■ Instructions to follow
Would you reproduce, word for word, only the lines running from the top of the data through the line containing "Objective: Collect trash", and none of the pictures?

== Segment start ==

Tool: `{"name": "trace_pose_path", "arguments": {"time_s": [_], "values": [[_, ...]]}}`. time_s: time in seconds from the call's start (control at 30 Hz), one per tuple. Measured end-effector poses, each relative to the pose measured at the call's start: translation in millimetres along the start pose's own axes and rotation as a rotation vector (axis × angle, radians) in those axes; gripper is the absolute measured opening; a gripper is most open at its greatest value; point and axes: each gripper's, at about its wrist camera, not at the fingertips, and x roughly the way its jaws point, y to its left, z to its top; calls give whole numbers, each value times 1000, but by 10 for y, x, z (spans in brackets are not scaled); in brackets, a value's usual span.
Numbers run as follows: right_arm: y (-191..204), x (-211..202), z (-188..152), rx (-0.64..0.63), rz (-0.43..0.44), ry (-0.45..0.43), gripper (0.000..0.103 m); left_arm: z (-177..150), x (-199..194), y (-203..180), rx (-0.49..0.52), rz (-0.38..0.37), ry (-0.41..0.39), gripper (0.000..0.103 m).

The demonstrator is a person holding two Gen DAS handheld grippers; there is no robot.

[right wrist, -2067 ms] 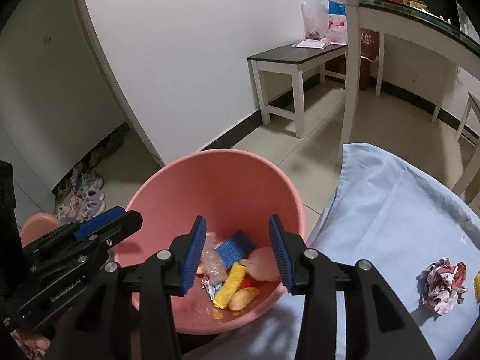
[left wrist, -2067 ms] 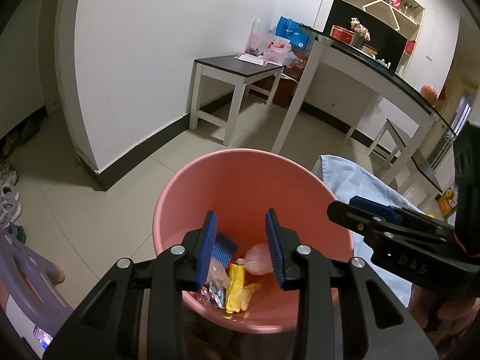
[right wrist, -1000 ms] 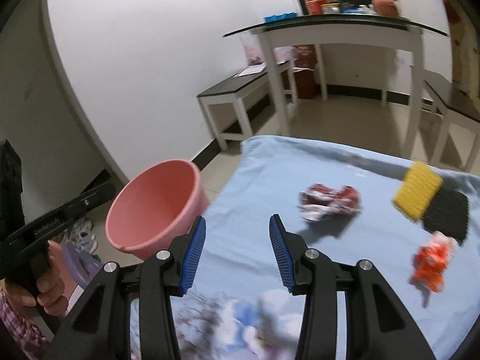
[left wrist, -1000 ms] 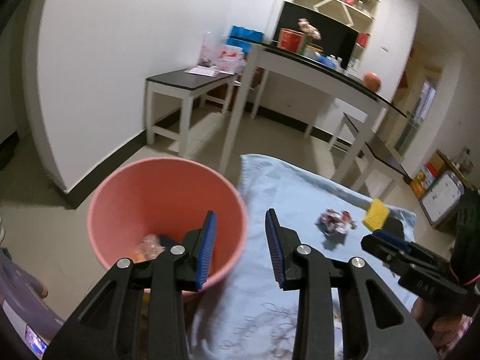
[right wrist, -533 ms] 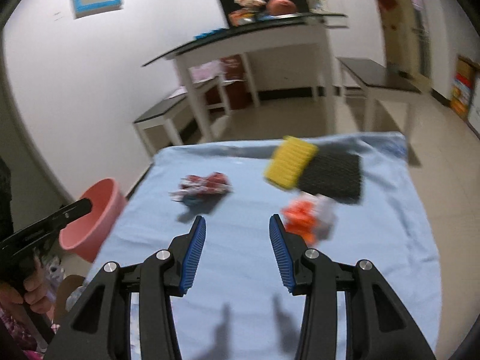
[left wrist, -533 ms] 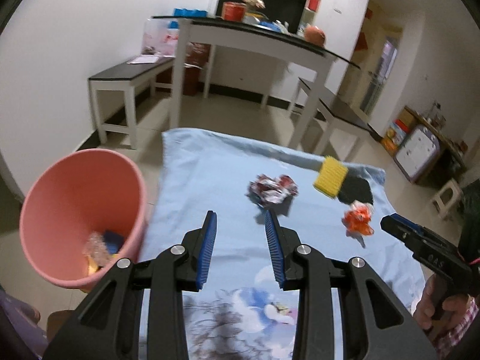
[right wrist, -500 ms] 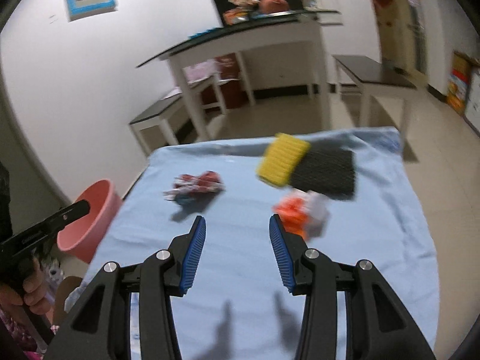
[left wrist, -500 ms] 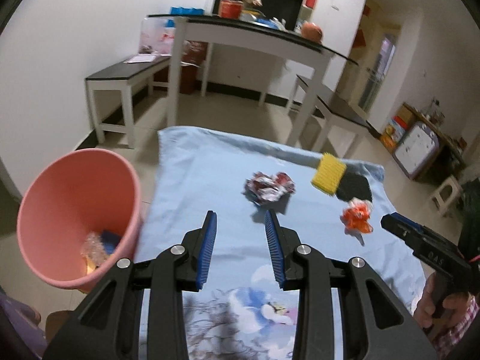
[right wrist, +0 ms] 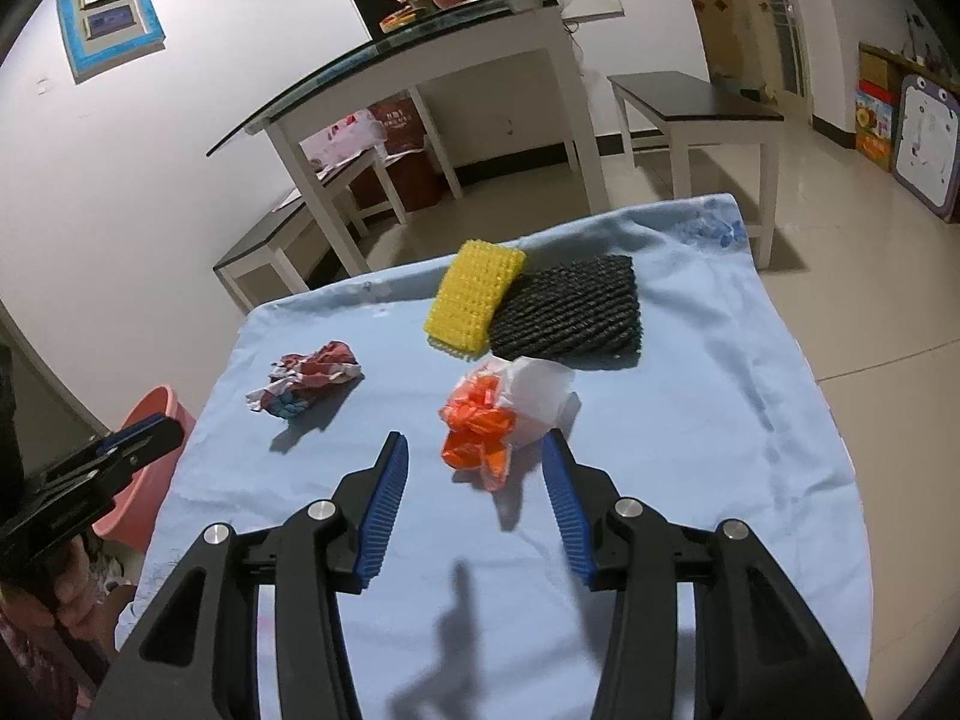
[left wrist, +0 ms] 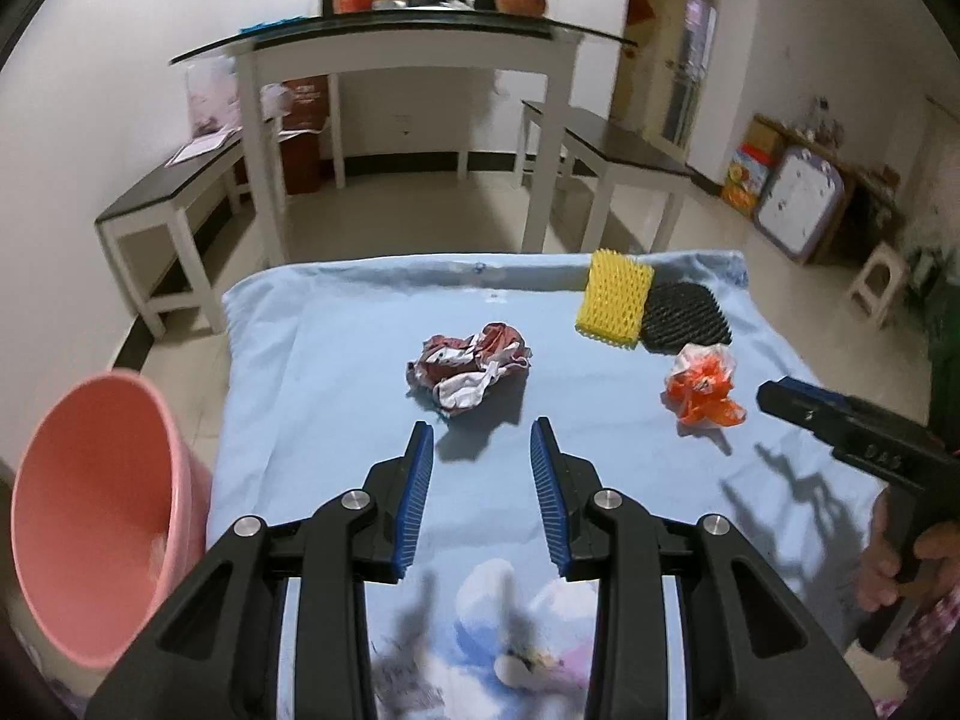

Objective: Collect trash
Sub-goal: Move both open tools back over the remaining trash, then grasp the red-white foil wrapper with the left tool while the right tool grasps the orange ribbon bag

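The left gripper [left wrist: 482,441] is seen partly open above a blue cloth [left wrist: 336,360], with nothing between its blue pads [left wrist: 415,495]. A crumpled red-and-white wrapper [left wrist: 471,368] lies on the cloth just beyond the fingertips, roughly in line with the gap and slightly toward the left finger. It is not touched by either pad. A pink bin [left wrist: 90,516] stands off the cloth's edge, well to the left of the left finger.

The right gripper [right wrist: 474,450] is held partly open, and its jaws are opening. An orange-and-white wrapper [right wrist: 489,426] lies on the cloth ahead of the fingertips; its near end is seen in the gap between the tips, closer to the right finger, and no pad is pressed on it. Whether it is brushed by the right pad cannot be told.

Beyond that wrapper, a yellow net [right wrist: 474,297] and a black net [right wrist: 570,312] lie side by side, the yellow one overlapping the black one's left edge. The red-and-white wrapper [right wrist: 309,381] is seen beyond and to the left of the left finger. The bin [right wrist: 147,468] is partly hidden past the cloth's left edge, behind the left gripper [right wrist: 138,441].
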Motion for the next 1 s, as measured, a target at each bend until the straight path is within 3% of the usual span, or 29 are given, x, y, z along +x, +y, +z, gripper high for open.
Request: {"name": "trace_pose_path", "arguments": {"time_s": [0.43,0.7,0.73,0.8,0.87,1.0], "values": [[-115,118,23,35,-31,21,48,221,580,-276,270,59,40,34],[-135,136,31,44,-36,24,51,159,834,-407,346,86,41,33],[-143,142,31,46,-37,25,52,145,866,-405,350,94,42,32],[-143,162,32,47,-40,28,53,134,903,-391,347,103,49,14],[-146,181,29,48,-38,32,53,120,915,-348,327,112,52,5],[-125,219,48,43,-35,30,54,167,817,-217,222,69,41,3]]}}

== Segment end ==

■ Solution for this exercise
Tool: `{"name": "trace_pose_path", "arguments": {"time_s": [_], "values": [[_, ...]]}}`. time_s: time in seconds from the call's start (control at 30 Hz), one per tuple. Measured end-effector poses, each relative to the pose measured at the call's start: translation in millimetres along the start pose's own axes and rotation as a rotation vector (axis × angle, radians) in those axes; gripper is the absolute measured opening; a gripper is most open at its greatest value; point and axes: each gripper's, at about its wrist camera, not at the fingertips, and x roughly the way its jaws point, y to its left, z to its top; calls give whole numbers, each value times 1000, but by 10 for y, x, z (spans in brackets are not scaled); in brackets, a value's usual span.
Numbers run as follows: right_arm: y (-191..204), x (-211..202), z (-188..152), rx (-0.64..0.63), rz (-0.43..0.44), ry (-0.45..0.43), gripper (0.000..0.103 m); left_arm: z (-177..150), x (-199..194), y (-203..180), rx (-0.49..0.52), rz (-0.38..0.37), ry (-0.41..0.39), gripper (0.000..0.103 m).

The demonstrator is a person holding two Gen DAS handheld grippers; there is no robot.

[right wrist, -2067 ms] 
[left wrist, -2067 ms] 
[right wrist, -1000 ms] 
[left wrist, -1000 ms] 
[right wrist, -533 ms] 
[left wrist, -533 ms] 
[right wrist, -500 ms] 
[left wrist, -500 ms] 
[right wrist, +0 ms] 
[left wrist, +0 ms] 

Objective: Collect trash

This output completes the exercise.